Old Rambling House
When they returned to the living room, Ted Graham had doubled his previous estimate on the house's value. His brain reeled with the summing of it: a solarium with an entire ceiling covered by sun lamps, an automatic laundry where you dropped soiled clothing down a chute, took it washed and ironed from the other end ...

"Perhaps you and your wife would like to discuss it in private," said Rush. "We will leave you for a moment."

And they were gone before Ted Graham could protest.

Martha Graham said, "Ted, I honestly never in my life dreamed--"

"Something's very wrong, honey."

"But, Ted--"

"This house is worth at least a hundred thousand dollars. Maybe more. And they want to trade _this_--" he looked around him--"for a seven-thousand-dollar trailer?"

"Ted, they're foreigners. And if they're so foolish they don't know the value of this place, then why should--"

"I don't like it," he said. Again he looked around the room, recalled the fantastic equipment of the house. "But maybe you're right."

He stared out at the city lights. They had a lacelike quality: tall buildings linked by lines of flickering incandescence. Something like a Roman candle shot skyward in the distance.

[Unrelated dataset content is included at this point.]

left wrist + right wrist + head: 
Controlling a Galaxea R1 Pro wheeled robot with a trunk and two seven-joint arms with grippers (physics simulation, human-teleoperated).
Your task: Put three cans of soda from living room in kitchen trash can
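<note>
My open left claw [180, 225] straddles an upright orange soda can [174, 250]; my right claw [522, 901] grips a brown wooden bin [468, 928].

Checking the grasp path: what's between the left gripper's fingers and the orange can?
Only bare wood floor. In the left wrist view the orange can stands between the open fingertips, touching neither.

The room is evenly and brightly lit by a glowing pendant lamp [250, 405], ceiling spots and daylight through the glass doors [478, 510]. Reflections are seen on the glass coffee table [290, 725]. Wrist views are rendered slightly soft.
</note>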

"Okay!" he said. "If they want to trade, let's go push the deal ..."

Abruptly, the house shuddered. The city lights blinked out. A humming sound filled the air.

Martha Graham clutched her husband's arm. "Ted! Wha-- what was that?"

"I dunno." He turned. "Mr. Rush!"

No answer. Only the humming.

The door at the end of the room opened. A strange man came through it. He wore a short toga-like garment of gray, metallic cloth belted at the waist by something that glittered and shimmered through every color of the spectrum. An aura of coldness and power emanated from him--a sense of untouchable hauteur.

He glanced around the room, spoke in the same tongue the Rushes had used.

Ted Graham said, "I don't understand you, mister."

The man put a hand to his flickering belt.